Suppose there is a man, trying to become the biggest faggot in the universe. He becomes a regular faggot pretty fast, but after some time he grows in power and turns back around to being straight
Something like this:
F = fag
F^2 = not fag
Lets say he can go on as long as he wants.
So the question is, what state is F^F equals to ?
a. fag b. not fag c. neither
>F^2 = not fag
>Lets say he can go on as long as he wants.
>So the question is, what state is F^F equals to ?
You're implying there is some strict order on a set of values that, in any case, includes all natural numbers as well as F, and that F comes at some point in this order (1 < 2 < ... < F).
Unless you further specify this structure, we'll not be able to makes sense of F^F.

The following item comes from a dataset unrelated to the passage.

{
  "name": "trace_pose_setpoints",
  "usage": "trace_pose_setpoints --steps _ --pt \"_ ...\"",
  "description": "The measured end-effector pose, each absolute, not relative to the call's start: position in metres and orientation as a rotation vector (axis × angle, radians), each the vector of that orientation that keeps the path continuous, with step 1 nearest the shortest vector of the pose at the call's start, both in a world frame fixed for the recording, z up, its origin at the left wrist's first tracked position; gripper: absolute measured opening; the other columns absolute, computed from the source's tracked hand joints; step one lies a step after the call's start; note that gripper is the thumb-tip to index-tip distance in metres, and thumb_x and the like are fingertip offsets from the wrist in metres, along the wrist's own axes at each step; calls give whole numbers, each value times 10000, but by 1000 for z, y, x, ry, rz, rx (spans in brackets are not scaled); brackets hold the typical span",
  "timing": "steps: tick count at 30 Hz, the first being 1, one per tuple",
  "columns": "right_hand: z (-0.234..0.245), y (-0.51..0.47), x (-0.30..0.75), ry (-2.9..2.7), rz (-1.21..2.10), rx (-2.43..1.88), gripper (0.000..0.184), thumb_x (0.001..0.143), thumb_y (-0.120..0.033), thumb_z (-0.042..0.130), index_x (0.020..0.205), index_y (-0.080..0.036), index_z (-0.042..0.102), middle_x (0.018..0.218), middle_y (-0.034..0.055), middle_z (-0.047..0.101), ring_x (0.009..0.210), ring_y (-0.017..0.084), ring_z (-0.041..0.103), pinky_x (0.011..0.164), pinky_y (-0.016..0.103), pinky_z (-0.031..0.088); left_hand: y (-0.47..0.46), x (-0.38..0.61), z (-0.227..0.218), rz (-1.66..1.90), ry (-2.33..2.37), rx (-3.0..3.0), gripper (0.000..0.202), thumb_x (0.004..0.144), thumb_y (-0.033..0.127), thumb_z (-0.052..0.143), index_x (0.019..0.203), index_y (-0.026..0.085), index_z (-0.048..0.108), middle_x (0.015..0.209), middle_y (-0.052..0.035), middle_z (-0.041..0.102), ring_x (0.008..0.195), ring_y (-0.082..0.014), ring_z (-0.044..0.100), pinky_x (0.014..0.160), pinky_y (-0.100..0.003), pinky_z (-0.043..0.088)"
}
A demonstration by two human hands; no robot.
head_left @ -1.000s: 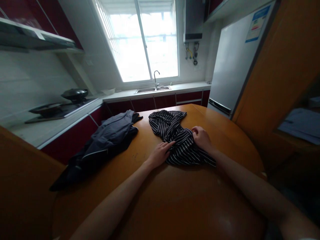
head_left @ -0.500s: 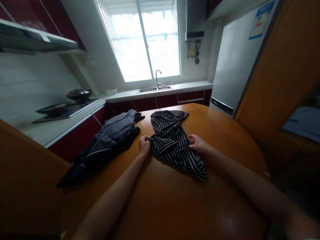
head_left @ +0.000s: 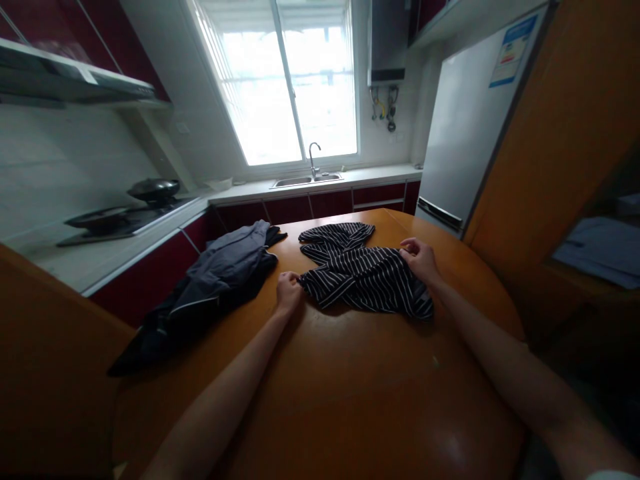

The first approach or framework that comes to mind:
If you take a category of sets, you can discard all isomorphisms (for sets, those are bijections) and obtain a class of cardinals. In this category, basic limits induce cardinal alrithmetic.
So for example, take the sets A={7,8} and B={3,4,5}. Then |A| = 2 and |B|=3. The product AxB is isomorphic to the set
P = {<7,3>, <7,4>, <7,5>, <8,2>, <8,4>, <8,5>}
with |P| = 6
That is to say
|AxB| = |A| x |B|.
The exponentiation is induced by considering function spaces.
E.g. B->A, internally writte A^B, has elements such as
f = {<3,7>, <4,8>, <5,7>}
or
g = {<3,8>, <4,8>, <5,7>}
If you do the exercise, you find
|A^B| = |A|^|B|.
What you want to do is take a category of finite sets (representing the class of natural numbers) plus some F-object (where some notion of power F |-> F^2 exists) and have this be, in the bast case, "Cartesian closed", so that you can make sense of F^F, and in a way that passing from the category to a sort of cardinal arithmetic makes sense.
>>8958257
Btw. my line of thinking is to proceed like e.g. algebraic geometry. You start out with something you understand (powers of functions here, algebriac varieties there), see that this doesn't suffice to do all the things you want to do (why can't we look at F^F, why can't we look at spaces with this and that nice feature), and then just force a structure that's large enough to have those features and also have the old one be embedded within it.
This approach seems to lie so close in your case, because exponentiation is a natural universal process that can be expressed in this language.
Whether you speak of turning gay and back here, or opening and closing yogurt cans is mere semantics. Just like the same equations may apply to particles in a gas and the traffic jam.
>>8958257
Okay fair enough, you did a good job.
>>8958211
Suppose there's a gayness rating, x, such that x>0 is straight, and x<0 is gay. Thus, if F=fag, we must have F<0; for arguments sake, lets say F=-1. This would explain why F^2=(-1)^2=1=not fag. Therefore, F^F=(-1)^(-1)=1/(-1)=-1=fag
I choose answer A